Required action: With the records in front of you, set every one of them down exactly.

(Collection entries)

*** Block opens ***

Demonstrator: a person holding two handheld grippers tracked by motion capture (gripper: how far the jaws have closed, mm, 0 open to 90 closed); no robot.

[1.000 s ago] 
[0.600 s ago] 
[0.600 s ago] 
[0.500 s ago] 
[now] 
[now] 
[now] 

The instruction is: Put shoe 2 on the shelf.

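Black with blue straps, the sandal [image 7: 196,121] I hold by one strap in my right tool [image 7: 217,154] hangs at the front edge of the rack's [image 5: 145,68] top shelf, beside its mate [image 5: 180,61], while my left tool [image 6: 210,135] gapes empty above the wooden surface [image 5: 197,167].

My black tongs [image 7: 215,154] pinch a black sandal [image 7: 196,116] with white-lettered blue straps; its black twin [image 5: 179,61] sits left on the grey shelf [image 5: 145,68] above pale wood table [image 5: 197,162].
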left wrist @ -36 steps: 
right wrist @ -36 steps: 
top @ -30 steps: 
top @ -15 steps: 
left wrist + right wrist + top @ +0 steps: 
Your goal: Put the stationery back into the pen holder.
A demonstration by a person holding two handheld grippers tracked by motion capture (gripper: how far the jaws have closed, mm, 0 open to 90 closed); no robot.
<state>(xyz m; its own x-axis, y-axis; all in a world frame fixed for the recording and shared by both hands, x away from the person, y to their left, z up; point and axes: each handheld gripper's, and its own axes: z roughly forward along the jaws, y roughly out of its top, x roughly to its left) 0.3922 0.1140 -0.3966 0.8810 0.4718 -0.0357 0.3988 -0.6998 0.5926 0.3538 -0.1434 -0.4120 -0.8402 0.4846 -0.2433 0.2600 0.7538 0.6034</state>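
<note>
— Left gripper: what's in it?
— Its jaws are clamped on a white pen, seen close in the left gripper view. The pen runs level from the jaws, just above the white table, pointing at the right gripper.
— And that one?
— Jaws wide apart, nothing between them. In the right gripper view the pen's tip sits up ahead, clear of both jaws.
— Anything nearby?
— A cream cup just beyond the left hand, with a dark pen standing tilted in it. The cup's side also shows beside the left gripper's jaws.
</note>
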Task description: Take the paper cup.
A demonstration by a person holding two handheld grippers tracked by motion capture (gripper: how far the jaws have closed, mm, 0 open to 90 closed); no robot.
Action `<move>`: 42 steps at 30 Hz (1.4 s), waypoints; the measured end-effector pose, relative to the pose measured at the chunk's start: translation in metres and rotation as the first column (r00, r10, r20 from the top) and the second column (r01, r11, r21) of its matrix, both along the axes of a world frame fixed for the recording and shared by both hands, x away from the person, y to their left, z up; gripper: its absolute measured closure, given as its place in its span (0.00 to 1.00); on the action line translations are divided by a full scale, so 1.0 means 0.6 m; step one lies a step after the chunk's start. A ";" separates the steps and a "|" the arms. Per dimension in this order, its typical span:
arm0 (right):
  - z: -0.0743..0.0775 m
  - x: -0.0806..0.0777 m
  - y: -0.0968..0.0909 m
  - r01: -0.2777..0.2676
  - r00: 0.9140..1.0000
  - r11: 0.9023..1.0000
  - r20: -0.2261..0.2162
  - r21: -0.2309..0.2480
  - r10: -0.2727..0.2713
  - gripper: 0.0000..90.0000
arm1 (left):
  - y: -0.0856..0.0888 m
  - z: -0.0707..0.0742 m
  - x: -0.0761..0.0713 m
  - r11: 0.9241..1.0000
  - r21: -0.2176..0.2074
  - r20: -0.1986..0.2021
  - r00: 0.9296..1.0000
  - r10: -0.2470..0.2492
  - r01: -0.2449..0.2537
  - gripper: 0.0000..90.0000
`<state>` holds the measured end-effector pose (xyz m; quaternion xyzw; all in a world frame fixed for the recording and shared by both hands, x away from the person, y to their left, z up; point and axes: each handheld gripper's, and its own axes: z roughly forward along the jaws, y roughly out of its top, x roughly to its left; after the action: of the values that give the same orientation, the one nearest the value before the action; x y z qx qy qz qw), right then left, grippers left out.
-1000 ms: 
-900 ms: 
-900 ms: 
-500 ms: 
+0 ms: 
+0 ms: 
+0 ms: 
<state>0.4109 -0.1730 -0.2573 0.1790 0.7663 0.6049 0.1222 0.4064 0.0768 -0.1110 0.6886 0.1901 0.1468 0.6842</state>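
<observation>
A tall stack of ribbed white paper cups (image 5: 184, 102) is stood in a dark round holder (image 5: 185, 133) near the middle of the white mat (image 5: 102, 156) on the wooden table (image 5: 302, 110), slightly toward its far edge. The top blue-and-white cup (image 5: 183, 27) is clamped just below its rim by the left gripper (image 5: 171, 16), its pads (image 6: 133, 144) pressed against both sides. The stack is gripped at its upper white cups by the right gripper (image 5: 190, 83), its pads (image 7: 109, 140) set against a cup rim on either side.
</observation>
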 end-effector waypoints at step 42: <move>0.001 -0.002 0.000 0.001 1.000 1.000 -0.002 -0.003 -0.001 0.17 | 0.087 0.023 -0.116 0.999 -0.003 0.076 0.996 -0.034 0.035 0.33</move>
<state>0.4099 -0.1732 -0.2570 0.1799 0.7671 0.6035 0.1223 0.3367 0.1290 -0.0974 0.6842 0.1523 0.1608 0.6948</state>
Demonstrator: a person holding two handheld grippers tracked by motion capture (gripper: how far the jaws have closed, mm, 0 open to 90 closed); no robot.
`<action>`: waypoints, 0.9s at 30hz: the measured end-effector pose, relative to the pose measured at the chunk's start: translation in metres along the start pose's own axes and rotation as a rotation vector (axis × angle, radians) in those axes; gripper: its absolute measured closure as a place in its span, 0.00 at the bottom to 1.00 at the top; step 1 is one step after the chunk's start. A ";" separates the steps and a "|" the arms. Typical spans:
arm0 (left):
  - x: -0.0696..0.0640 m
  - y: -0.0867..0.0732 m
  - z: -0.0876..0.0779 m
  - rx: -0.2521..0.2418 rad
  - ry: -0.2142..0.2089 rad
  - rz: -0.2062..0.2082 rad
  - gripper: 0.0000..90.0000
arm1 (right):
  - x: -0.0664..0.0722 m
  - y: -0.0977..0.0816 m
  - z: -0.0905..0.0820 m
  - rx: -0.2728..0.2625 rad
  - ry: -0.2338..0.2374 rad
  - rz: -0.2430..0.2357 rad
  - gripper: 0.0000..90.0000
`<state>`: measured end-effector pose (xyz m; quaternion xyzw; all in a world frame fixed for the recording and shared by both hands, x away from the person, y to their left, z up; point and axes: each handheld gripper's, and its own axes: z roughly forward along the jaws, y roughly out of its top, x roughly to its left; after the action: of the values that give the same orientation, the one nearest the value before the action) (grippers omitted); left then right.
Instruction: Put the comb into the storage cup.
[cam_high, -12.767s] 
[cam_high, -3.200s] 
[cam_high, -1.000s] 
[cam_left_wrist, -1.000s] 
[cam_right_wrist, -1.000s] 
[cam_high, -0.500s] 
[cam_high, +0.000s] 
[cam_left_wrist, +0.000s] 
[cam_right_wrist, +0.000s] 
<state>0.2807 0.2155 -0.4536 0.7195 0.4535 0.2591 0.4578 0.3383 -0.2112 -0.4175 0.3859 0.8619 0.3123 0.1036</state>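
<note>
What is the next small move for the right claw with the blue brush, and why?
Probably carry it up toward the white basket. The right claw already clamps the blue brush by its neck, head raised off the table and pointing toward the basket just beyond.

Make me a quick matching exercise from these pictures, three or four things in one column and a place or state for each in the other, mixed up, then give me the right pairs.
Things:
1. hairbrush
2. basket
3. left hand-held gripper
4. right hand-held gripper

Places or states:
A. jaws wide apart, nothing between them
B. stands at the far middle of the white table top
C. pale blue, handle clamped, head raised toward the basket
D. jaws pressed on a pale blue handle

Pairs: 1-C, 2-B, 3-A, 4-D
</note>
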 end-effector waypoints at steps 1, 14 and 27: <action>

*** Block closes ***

Answer to this task:
Demonstrator: a person holding two handheld grippers tracked by motion capture (gripper: how far the jaws have closed, mm, 0 open to 90 closed); no robot.

[1.000 s ago] 
[0.600 s ago] 
[0.600 s ago] 
[0.500 s ago] 
[now] 
[now] 
[now] 

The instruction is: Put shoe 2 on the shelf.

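Black with blue straps, the sandal [image 7: 196,121] I hold by one strap in my right tool [image 7: 217,154] hangs at the front edge of the rack's [image 5: 145,68] top shelf, beside its mate [image 5: 180,61], while my left tool [image 6: 210,135] gapes empty above the wooden surface [image 5: 197,167].

My black tongs [image 7: 215,154] pinch a black sandal [image 7: 196,116] with white-lettered blue straps; its black twin [image 5: 179,61] sits left on the grey shelf [image 5: 145,68] above pale wood table [image 5: 197,162].
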left wrist @ -36 steps: 
right wrist @ -36 steps: 
top @ -30 steps: 
top @ -15 steps: 
left wrist + right wrist + top @ +0 steps: 
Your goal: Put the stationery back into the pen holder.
A demonstration by a person holding two handheld grippers tracked by motion capture (gripper: how far the jaws have closed, mm, 0 open to 90 closed); no robot.
<state>(xyz m; its own x-axis, y-axis; all in a world frame fixed for the recording and shared by both hands, x away from the person, y to their left, z up; point and axes: each handheld gripper's, and its own axes: z roughly forward along the jaws, y roughly out of its top, x roughly to its left) 0.3922 0.1140 -0.3966 0.8810 0.4718 -0.0357 0.3988 -0.6998 0.5926 0.3538 -0.1434 -0.4120 -0.8402 0.4846 -0.2433 0.2600 0.7538 0.6034</state>
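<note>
— Left gripper: what's in it?
— Its jaws are clamped on a white pen, seen close in the left gripper view. The pen runs level from the jaws, just above the white table, pointing at the right gripper.
— And that one?
— Jaws wide apart, nothing between them. In the right gripper view the pen's tip sits up ahead, clear of both jaws.
— Anything nearby?
— A cream cup just beyond the left hand, with a dark pen standing tilted in it. The cup's side also shows beside the left gripper's jaws.
</note>
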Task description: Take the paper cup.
A demonstration by a person holding two handheld grippers tracked by motion capture (gripper: how far the jaws have closed, mm, 0 open to 90 closed); no robot.
Action `<move>`: 42 steps at 30 Hz (1.4 s), waypoints; the measured end-effector pose, relative to the pose measured at the chunk's start: translation in metres and rotation as the first column (r00, r10, r20 from the top) and the second column (r01, r11, r21) of its matrix, both along the axes of a world frame fixed for the recording and shared by both hands, x away from the person, y to their left, z up; gripper: its absolute measured closure, given as its place in its span (0.00 to 1.00); on the action line translations are divided by a full scale, so 1.0 means 0.6 m; step one lies a step after the chunk's start. A ";" separates the steps and a "|" the arms. Per dimension in this order, its typical span:
arm0 (right):
  - z: -0.0743..0.0775 m
  - x: -0.0806..0.0777 m
  - y: -0.0968..0.0909 m
  - r01: -0.2777..0.2676
  - r00: 0.9140..1.0000
  - r11: 0.9023..1.0000
  - r20: -0.2261..0.2162
  - r21: -0.2309..0.2480
  - r10: -0.2727..0.2713
  - gripper: 0.0000..90.0000
arm1 (left):
  - y: -0.0856..0.0888 m
  - z: -0.0707..0.0742 m
  - x: -0.0761..0.0713 m
  - r11: 0.9241..1.0000
  - r21: -0.2176..0.2074
  - r20: -0.1986..0.2021
  - r00: 0.9296..1.0000
  - r10: -0.2470..0.2492
  - r01: -0.2449..0.2537
  - gripper: 0.0000..90.0000
`<state>` holds the measured end-effector pose (xyz m; quaternion xyzw; all in a world frame fixed for the recording and shared by both hands, x away from the person, y to their left, z up; point and axes: each handheld gripper's, and its own axes: z roughly forward along the jaws, y roughly out of its top, x roughly to its left; after the action: of the values that give the same orientation, the one nearest the value before the action; x y z qx qy qz qw), right then left, grippers left out.
-1000 ms: 
-900 ms: 
-900 ms: 
-500 ms: 
+0 ms: 
+0 ms: 
+0 ms: 
<state>0.4109 -0.1730 -0.2573 0.1790 0.7663 0.6049 0.1222 0.4064 0.0768 -0.1110 0.6886 0.1901 0.1468 0.6842</state>
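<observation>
A tall stack of ribbed white paper cups (image 5: 184, 102) is stood in a dark round holder (image 5: 185, 133) near the middle of the white mat (image 5: 102, 156) on the wooden table (image 5: 302, 110), slightly toward its far edge. The top blue-and-white cup (image 5: 183, 27) is clamped just below its rim by the left gripper (image 5: 171, 16), its pads (image 6: 133, 144) pressed against both sides. The stack is gripped at its upper white cups by the right gripper (image 5: 190, 83), its pads (image 7: 109, 140) set against a cup rim on either side.
</observation>
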 end-effector waypoints at step 42: <move>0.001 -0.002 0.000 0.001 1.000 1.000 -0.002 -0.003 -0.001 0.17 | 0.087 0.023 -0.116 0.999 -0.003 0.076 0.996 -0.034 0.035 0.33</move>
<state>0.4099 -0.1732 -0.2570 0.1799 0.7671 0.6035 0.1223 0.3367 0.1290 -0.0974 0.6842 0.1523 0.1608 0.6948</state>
Demonstrator: a person holding two handheld grippers tracked by motion capture (gripper: how far the jaws have closed, mm, 0 open to 90 closed); no robot.
`<action>`: waypoints, 0.9s at 30hz: the measured end-effector pose, relative to the pose measured at the chunk's start: translation in metres along the start pose's own axes and rotation as a rotation vector (axis × angle, radians) in those axes; gripper: its absolute measured closure as a place in its span, 0.00 at the bottom to 1.00 at the top; step 1 is one step after the chunk's start. A ";" separates the steps and a "|" the arms. Typical spans:
arm0 (left):
  - x: -0.0696..0.0640 m
  - y: -0.0867..0.0732 m
  - z: -0.0876..0.0779 m
  - rx: -0.2521..0.2418 rad
  - ry: -0.2142..0.2089 rad
  - rz: -0.2062..0.2082 rad
  - gripper: 0.0000..90.0000
arm1 (right):
  - x: -0.0664..0.0722 m
  - y: -0.0977..0.0816 m
  - z: -0.0905..0.0820 m
  - rx: -0.2728..0.2625 rad
  - ry: -0.2338..0.2374 rad
  - rz: -0.2430..0.2357 rad
  - gripper: 0.0000..90.0000
`<state>`: measured end-effector pose (xyz m; quaternion xyzw; all in a world frame fixed for the recording and shared by both hands, x away from the person, y to their left, z up; point and axes: each handheld gripper's, and its own axes: z roughly forward along the jaws, y roughly out of its top, x roughly to its left; after the action: of the values that give the same orientation, the one nearest the value before the action) (grippers omitted); left then right.
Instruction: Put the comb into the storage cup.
[cam_high, -12.767s] 
[cam_high, -3.200s] 
[cam_high, -1.000s] 
[cam_left_wrist, -1.000s] 
[cam_right_wrist, -1.000s] 
[cam_high, -0.500s] 
[cam_high, +0.000s] 
[cam_left_wrist, +0.000s] 
[cam_right_wrist, +0.000s] 
<state>0.2807 0.2155 -0.4536 0.7195 0.4535 0.2591 0.4578 0.3383 -0.2112 -0.4175 0.3859 0.8619 0.3123 0.1036</state>
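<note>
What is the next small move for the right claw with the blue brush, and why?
Probably carry it up toward the white basket. The right claw already clamps the blue brush by its neck, head raised off the table and pointing toward the basket just beyond.

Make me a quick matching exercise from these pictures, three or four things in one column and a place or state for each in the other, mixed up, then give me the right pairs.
Things:
1. hairbrush
2. basket
3. left hand-held gripper
4. right hand-held gripper

Places or states:
A. jaws wide apart, nothing between them
B. stands at the far middle of the white table top
C. pale blue, handle clamped, head raised toward the basket
D. jaws pressed on a pale blue handle

Pairs: 1-C, 2-B, 3-A, 4-D
</note>
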 end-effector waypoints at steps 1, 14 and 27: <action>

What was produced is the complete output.